» WORK TO COMPLETE: In the entries below, count every line with the string "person". State the count and nothing else.

» PROVIDED DATA:
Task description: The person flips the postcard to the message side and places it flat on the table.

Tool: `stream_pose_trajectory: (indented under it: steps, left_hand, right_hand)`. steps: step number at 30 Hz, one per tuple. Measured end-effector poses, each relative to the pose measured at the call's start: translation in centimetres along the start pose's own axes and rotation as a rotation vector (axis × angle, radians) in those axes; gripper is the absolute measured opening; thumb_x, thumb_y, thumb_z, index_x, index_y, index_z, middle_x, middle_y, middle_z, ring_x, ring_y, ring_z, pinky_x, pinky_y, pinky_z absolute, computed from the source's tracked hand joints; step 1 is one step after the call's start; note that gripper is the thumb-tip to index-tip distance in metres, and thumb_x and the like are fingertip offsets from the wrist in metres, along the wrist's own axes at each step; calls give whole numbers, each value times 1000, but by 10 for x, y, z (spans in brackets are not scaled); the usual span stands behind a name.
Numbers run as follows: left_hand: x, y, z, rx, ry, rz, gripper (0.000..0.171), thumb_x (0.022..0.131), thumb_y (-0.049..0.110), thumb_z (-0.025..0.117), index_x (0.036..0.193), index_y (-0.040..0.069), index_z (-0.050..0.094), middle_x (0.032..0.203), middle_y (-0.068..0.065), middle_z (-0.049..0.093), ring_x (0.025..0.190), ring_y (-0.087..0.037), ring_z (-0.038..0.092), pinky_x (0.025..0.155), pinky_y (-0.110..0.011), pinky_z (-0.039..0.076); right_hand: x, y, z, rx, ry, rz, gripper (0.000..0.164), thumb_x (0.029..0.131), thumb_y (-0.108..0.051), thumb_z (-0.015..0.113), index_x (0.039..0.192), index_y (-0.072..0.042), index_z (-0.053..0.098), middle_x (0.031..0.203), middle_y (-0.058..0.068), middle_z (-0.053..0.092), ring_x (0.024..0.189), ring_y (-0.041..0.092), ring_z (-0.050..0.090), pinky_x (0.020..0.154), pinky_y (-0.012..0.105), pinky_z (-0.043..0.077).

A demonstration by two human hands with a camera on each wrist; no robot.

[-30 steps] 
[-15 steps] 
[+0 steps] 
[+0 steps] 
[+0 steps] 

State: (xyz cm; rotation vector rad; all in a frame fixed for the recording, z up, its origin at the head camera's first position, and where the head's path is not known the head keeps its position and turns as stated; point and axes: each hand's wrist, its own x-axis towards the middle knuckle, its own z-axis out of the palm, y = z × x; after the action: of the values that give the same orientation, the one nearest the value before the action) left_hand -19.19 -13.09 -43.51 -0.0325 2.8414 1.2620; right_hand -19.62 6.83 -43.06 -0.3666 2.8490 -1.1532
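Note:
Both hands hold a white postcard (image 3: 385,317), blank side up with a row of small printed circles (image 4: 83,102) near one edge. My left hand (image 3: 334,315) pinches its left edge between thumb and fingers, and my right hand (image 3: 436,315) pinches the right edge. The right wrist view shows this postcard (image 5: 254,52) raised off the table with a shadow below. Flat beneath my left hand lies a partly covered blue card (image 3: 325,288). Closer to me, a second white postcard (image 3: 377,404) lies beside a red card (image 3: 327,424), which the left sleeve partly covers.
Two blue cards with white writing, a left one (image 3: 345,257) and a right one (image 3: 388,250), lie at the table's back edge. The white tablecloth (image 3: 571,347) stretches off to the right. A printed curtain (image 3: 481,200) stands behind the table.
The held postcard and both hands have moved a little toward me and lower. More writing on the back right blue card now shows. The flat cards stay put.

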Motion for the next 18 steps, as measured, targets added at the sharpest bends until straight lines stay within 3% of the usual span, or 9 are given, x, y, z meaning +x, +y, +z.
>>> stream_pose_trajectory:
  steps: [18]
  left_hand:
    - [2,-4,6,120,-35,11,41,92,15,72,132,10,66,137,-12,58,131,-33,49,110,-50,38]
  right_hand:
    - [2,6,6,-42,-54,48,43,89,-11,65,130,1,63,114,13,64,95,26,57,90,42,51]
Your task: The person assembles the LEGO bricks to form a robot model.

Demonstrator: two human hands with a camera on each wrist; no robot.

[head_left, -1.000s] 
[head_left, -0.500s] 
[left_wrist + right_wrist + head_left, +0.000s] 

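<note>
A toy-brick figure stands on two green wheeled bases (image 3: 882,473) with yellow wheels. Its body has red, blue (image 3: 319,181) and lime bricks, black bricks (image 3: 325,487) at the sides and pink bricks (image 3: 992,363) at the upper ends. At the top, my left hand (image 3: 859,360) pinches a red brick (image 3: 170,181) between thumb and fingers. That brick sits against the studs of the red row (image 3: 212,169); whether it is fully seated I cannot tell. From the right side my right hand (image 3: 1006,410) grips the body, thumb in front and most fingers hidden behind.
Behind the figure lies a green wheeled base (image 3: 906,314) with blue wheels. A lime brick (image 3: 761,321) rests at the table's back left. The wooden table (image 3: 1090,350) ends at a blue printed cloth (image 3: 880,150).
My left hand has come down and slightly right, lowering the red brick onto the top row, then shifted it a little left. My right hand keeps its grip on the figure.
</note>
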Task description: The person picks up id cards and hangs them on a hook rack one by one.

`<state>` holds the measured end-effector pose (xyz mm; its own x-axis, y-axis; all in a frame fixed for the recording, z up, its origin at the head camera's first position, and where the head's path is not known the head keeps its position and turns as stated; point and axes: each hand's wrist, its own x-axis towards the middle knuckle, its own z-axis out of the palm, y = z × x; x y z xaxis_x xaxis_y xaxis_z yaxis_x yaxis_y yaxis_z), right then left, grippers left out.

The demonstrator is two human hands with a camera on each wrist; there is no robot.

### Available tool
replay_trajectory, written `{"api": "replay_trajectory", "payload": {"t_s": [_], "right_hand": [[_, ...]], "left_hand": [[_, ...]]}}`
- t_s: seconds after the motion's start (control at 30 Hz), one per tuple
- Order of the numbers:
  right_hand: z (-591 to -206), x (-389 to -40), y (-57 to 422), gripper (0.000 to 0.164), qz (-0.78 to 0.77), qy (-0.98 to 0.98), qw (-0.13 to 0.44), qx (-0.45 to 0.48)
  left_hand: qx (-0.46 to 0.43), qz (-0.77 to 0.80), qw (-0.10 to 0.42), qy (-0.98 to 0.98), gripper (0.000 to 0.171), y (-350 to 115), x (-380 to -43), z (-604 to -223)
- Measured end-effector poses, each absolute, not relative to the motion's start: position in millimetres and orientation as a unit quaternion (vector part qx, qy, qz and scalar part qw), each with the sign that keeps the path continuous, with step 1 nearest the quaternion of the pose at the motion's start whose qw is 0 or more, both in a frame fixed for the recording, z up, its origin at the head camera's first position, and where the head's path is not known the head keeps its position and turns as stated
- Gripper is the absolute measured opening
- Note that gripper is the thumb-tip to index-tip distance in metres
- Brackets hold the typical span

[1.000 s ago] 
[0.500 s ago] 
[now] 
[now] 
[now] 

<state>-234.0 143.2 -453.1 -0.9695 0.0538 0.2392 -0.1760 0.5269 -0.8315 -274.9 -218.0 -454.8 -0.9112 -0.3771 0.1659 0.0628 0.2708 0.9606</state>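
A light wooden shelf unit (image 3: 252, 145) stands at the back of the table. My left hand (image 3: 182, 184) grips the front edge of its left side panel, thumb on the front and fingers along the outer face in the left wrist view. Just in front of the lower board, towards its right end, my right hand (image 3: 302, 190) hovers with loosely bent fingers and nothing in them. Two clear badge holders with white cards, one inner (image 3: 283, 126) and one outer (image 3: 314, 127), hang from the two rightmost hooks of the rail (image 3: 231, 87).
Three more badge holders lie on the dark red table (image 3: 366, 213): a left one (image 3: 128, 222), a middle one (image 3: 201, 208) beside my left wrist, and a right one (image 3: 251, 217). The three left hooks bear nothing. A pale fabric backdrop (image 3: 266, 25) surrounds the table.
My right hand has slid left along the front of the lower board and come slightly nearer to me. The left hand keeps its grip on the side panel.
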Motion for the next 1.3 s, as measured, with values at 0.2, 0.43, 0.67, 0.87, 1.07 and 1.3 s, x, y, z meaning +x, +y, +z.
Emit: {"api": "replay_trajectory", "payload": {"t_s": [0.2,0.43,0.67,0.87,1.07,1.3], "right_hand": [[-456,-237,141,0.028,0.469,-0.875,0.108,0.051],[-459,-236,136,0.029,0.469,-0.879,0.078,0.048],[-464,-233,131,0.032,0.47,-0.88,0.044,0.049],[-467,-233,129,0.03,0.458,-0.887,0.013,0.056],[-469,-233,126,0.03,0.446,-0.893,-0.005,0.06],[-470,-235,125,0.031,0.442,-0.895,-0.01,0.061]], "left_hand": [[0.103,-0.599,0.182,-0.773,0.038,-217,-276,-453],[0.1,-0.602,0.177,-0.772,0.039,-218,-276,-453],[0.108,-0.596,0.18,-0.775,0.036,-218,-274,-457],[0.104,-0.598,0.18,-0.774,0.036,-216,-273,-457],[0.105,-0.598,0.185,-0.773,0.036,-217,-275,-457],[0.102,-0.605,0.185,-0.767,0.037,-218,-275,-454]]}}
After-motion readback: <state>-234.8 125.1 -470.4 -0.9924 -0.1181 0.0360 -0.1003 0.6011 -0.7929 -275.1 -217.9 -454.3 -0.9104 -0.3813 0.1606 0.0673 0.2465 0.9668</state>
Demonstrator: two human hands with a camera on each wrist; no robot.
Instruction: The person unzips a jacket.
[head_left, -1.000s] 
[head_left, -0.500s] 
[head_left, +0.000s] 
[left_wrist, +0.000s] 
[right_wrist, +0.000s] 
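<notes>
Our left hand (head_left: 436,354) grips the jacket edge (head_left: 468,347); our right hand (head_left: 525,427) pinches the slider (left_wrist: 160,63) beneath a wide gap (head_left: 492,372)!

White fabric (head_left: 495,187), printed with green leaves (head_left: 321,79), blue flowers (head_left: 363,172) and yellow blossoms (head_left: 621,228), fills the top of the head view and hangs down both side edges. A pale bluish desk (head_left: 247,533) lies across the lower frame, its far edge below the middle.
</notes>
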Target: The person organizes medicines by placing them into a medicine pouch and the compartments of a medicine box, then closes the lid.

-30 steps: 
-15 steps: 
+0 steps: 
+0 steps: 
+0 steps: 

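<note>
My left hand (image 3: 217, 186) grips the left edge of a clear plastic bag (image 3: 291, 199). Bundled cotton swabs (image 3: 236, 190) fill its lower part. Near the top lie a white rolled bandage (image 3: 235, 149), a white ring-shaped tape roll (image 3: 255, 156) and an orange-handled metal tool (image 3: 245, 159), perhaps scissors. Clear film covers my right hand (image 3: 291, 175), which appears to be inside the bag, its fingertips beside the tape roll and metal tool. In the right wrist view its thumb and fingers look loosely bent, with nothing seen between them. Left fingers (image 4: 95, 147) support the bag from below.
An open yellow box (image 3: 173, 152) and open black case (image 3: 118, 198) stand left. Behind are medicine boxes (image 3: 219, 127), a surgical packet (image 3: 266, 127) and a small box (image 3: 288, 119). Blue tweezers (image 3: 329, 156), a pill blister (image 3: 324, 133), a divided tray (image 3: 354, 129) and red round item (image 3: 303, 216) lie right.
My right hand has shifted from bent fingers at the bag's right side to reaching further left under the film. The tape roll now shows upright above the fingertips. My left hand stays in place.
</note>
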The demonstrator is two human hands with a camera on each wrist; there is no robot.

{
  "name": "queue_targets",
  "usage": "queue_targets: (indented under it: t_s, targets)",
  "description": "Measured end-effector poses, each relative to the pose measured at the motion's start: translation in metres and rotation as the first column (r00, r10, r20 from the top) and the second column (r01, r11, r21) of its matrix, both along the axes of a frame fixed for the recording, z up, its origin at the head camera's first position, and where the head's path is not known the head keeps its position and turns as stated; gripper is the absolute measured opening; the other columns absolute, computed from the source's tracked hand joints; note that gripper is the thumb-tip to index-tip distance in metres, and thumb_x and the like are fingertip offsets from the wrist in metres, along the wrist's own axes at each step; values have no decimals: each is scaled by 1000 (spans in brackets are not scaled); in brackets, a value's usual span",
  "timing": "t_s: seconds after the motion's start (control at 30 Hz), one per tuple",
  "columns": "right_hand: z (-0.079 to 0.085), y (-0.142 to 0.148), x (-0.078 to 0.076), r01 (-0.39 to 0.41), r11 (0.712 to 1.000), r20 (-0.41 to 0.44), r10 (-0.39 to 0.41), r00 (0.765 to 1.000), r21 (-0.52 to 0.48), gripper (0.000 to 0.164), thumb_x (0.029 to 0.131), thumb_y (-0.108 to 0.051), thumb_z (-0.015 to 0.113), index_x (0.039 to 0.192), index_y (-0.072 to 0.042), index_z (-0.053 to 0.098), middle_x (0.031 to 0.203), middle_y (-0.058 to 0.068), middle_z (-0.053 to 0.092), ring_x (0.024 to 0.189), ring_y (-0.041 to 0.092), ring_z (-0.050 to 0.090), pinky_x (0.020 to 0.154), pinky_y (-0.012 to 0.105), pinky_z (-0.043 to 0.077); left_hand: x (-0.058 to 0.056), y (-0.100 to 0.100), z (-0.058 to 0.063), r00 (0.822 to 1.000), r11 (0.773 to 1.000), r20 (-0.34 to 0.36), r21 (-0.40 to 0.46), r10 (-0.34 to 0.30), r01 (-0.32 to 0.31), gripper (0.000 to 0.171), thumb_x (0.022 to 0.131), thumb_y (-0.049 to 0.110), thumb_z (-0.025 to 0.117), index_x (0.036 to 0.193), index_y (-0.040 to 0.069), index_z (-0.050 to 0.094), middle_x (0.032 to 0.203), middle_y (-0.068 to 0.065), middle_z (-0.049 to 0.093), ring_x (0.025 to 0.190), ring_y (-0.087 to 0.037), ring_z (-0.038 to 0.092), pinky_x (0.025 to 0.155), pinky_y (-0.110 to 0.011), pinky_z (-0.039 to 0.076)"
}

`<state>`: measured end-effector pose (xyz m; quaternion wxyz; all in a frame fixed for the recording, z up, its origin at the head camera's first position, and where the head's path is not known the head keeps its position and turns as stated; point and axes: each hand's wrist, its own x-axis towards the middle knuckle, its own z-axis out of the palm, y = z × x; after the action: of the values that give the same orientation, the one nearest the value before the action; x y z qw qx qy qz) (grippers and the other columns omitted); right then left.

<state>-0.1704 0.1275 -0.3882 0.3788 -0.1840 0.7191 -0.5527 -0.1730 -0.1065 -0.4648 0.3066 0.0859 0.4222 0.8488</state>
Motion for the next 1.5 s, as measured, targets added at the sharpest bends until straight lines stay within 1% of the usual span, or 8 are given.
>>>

» TASK SOLUTION: 5